Dick Benson took over this block, Bleek Street, by buying the three old buildings and leasing the warehouse and the stores under other names. The north side of the square was entirely taken up by the windowless back of a great storage warehouse, fronting on the next street.
The three old buildings, behind their unimposing facades, were thrown into one, which was outfitted with the quiet elegance of a very wealthy man. The entire top floor was one vast room. And it was in there that The Avenger and the little band who worked for him were usually to be found when not engaged in fighting crime.
They were in there now. At least, four of them were.
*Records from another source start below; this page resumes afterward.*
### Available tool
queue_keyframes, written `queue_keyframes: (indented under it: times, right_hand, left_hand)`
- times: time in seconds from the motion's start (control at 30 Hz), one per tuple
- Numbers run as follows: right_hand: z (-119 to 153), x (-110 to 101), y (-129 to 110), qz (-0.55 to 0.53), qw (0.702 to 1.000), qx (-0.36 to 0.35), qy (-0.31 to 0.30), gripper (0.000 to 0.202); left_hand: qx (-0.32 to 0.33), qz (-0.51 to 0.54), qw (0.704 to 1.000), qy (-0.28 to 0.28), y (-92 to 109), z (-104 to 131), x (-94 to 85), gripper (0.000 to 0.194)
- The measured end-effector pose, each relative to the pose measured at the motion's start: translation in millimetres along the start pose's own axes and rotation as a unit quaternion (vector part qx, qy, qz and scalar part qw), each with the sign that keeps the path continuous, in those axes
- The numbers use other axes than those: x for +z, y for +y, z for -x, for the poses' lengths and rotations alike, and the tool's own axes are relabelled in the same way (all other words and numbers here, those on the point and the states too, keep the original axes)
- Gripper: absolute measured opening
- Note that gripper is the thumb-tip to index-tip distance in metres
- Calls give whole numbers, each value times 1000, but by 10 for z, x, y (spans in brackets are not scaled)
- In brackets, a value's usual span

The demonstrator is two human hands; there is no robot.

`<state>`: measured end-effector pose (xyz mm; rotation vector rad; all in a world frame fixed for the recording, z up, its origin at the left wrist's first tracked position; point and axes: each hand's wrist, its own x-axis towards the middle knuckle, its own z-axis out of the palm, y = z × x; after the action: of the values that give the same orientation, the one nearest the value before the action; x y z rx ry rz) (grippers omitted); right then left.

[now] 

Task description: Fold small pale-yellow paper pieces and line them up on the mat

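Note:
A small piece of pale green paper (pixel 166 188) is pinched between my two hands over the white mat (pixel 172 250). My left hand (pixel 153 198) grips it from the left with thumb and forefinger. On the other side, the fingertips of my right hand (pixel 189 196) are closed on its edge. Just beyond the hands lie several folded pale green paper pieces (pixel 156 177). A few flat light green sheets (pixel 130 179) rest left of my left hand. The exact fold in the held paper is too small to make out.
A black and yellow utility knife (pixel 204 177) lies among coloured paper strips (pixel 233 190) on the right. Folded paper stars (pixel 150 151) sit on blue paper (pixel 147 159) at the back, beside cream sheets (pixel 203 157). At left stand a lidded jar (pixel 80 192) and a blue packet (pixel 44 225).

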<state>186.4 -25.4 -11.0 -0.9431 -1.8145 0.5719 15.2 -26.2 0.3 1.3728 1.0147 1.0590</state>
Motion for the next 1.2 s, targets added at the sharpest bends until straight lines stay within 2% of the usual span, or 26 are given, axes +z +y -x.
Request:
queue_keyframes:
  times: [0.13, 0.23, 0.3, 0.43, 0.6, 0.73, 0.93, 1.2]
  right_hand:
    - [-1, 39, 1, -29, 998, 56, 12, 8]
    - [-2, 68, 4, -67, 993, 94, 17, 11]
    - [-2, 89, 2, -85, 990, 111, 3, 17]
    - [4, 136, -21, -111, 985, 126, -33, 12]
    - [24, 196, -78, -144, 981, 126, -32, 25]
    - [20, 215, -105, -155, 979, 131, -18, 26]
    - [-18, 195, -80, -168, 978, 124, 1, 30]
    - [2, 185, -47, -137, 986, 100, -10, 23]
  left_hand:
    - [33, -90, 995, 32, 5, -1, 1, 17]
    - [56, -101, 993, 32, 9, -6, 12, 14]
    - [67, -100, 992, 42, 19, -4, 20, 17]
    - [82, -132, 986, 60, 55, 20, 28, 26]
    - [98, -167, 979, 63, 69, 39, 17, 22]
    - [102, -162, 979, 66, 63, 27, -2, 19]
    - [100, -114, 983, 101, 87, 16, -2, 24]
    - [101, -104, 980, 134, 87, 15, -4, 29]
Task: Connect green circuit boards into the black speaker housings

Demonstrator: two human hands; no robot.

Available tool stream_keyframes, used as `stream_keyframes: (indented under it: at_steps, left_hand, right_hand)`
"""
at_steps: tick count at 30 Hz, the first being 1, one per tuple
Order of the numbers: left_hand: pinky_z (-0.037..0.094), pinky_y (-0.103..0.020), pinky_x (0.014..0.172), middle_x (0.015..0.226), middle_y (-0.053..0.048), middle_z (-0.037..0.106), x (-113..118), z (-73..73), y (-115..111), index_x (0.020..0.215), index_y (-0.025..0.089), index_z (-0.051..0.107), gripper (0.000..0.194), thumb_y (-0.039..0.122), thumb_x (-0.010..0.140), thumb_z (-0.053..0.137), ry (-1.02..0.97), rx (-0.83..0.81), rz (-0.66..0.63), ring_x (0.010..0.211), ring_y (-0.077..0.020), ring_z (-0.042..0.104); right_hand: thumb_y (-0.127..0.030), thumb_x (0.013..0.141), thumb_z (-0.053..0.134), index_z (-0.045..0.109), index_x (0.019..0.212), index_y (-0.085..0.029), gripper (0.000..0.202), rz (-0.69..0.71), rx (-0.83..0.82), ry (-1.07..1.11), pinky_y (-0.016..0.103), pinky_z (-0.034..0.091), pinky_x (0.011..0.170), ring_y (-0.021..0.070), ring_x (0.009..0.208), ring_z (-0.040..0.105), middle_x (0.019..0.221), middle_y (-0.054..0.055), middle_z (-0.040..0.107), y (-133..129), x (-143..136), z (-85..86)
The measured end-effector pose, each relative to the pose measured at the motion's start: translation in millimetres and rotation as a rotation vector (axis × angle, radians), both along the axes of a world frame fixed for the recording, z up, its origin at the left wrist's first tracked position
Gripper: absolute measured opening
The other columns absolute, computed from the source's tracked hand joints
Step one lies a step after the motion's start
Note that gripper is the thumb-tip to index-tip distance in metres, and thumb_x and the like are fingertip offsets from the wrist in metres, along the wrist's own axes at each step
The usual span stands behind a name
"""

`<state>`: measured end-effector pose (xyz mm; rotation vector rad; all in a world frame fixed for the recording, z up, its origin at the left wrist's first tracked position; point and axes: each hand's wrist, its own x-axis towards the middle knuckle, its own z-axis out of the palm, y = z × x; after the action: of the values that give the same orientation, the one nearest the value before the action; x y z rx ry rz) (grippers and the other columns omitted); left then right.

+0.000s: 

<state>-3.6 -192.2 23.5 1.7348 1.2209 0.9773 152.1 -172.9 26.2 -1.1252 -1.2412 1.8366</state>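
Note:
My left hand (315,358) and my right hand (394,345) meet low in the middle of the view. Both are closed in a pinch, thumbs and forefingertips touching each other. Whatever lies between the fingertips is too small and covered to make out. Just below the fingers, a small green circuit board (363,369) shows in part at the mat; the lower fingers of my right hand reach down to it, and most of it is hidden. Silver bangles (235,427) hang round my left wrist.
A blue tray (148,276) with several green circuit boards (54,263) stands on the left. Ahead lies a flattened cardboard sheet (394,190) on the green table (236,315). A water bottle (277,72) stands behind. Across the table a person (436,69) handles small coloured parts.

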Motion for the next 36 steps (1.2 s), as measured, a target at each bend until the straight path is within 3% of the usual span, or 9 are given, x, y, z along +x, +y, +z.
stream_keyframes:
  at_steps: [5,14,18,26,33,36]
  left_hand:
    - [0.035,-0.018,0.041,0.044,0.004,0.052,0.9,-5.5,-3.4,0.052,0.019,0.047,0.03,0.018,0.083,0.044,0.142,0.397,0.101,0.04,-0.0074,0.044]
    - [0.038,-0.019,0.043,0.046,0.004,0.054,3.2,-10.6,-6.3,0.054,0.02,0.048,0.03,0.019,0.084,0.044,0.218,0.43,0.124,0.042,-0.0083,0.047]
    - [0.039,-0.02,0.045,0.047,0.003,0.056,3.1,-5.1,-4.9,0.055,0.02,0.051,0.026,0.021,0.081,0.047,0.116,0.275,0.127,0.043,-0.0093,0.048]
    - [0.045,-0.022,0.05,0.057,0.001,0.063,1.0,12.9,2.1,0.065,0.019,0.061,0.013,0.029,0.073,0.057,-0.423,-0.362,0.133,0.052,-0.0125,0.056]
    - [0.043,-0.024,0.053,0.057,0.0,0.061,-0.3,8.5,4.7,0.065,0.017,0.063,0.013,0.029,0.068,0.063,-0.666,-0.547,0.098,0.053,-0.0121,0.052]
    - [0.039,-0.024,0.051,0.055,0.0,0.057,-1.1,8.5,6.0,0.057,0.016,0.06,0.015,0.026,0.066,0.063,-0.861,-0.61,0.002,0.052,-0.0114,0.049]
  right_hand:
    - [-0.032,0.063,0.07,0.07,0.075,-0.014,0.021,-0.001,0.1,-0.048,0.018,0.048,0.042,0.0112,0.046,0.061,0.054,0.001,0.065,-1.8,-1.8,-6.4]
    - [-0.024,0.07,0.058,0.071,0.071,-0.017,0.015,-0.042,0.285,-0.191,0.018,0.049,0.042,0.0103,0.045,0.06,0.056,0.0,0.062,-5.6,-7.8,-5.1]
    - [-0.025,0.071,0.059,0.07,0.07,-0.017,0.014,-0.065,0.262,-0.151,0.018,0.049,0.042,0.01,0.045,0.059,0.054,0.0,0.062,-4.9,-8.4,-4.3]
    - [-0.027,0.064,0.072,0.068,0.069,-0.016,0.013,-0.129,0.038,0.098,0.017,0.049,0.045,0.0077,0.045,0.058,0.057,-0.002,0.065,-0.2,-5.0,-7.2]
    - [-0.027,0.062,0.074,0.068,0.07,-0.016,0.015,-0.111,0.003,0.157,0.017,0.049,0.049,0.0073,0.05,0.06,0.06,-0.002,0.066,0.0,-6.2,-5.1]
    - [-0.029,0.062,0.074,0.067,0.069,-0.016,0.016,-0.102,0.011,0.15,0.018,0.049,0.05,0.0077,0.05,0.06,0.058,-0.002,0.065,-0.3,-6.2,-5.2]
At a big desk near the rear sat The Avenger, himself, a figure calculated to give more and better nightmares to more and more criminals as the months went on and the results of his constant unpaid battles against the underworld piled up.
Benson was not a large man, no more than average size, but he seemed to own a rare quality of muscle that more than made up for quantity. He was as fast as light, as powerful as a cougar, and as deft in movement as a gray fox. You sensed this even on seeing his body in repose.
Dick Benson sat at his desk now, with his colorless, awesome eyes intent on a police report.
In one corner of the room was a teletype. All the world’s news flowed over this, and in addition there were complete police reports from the major cities. The report that held The Avenger’s interest right now had to do with events of last night.
A policeman, shot by a fleeing man, had gained consciousness hours later in a hospital to hazard the guess that he had been drilled by a second-story expert known as Milky Morley.
But Morley couldn’t be questioned because police, at his room, found him dead. He had been stabbed in the back, straight through the heart.
Morley, if indeed he was the one who had shot the cop, had slugged a fellow down the avenue. There was a wallet with Czechoslovakian currency in Morley’s room, which, it would seem, had been taken from this man.
Then, after that, police had found a suspected fence named Simon Hertziff, better known as Simon the Grind, dead in his room with a gun beside him that was later traced to Morley. There were no prints on the gun.
Four of Dick Benson’s six aides were here at headquarters. Fergus MacMurdie, the eminent Scotch chemist, was probably tending his Waverly Place drugstore. Probably. Most likely, he was to be found in the rear of the very same drugstore, in The Avenger’s crime laboratory, busily creating some advanced lethal gas or a new anesthetic, as yet unheard-of.
Another aide, Cole Wilson, the newest member of Justice, Inc., was in Detroit, acting as consultant on an important engineering task with which he had been associated before joining The Avenger’s crew of crime-fighters.
Beside The Avenger, as his pale, icy eyes studied the composite report, stood one of his aides.
This man was christened Algernon Heathcote Smith. But few people attempted to call him that because they knew it annoyed him, and he was a poor person to annoy.
Smitty, as the world called him, was a giant. He looked like something out of a heroic world of thousands of years ago.
He was six feet nine inches tall and weighed nearly three hundred pounds. The barrel of his torso was so muscled that his arms couldn’t hang straight, but hung crooked from his vast chest like the arms of a gorilla.
A keen brain resided in that huge bulk; Smitty was one of this world’s best electrical engineers.
“See any connection in those reports, chief?” the giant respectfully asked The Avenger.
“I don’t know,” said Benson slowly.
“Morley’s gun, found at Simon the Grind’s shop after Morley was discovered dead, would seem to be a connection.”
“But Morley’s gun had no prints on it,” a third speaker put in. “Morley wouldn’t have shot Simon dead, wiped his gun, and then left it there beside the body for the police to find.”